### WHAT YOU ARE ASKED TO DO
Every line with the string "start" should be copied from the data.

### THE DATA
......

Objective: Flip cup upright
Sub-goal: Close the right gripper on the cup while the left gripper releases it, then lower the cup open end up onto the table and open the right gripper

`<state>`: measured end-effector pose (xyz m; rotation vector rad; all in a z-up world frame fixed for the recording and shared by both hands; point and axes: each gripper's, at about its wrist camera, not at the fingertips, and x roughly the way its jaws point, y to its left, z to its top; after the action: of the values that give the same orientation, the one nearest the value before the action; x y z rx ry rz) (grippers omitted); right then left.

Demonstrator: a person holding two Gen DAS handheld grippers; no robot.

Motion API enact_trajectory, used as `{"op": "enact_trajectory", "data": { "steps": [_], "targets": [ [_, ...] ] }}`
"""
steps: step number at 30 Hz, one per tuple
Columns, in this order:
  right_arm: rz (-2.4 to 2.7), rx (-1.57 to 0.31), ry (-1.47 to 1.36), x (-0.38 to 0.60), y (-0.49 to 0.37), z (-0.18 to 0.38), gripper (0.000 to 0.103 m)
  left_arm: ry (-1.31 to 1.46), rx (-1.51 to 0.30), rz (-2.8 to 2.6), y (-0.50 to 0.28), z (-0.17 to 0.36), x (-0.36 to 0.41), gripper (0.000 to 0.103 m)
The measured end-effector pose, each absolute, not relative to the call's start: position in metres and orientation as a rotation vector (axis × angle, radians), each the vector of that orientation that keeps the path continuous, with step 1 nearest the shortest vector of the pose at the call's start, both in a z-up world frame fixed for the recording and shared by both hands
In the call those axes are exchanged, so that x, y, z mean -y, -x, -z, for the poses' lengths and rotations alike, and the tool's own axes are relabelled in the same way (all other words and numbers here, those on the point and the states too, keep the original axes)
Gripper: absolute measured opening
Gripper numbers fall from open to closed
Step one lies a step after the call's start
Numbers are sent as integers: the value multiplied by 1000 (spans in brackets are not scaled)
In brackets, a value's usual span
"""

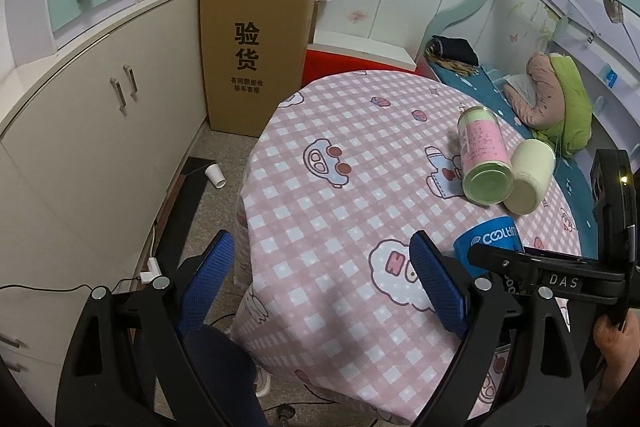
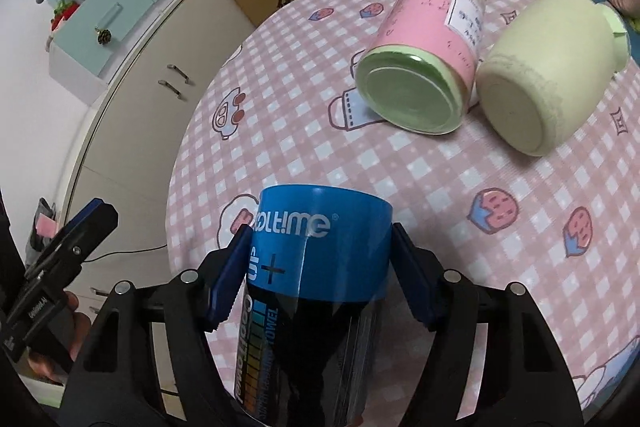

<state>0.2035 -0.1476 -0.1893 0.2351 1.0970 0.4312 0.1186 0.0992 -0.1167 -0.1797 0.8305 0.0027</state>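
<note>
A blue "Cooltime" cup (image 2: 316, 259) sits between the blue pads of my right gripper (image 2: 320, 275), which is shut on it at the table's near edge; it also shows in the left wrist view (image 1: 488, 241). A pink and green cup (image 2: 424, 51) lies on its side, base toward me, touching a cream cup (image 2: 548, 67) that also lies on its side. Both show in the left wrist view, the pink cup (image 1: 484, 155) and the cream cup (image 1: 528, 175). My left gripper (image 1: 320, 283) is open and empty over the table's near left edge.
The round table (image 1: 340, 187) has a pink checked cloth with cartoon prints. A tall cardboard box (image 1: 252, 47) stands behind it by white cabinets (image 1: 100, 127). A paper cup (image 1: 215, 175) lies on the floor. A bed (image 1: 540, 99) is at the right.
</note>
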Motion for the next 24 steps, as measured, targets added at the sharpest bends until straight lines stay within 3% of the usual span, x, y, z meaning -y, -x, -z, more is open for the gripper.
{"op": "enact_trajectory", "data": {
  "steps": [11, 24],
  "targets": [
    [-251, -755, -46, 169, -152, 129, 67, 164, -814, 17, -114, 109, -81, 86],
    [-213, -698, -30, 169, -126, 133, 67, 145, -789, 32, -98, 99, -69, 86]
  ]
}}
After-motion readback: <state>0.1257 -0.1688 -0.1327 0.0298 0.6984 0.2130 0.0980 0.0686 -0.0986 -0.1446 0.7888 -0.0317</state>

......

### SOLUTION FOR THIS TASK
The measured end-effector pose, each absolute, not relative to the call's start: position in metres and orientation as a rotation vector (axis × angle, radians), each the vector of that orientation that keeps the path continuous, with step 1 nearest the shortest vector of the pose at the call's start, both in a z-up world frame fixed for the recording and shared by both hands
Step one lies a step after the call's start

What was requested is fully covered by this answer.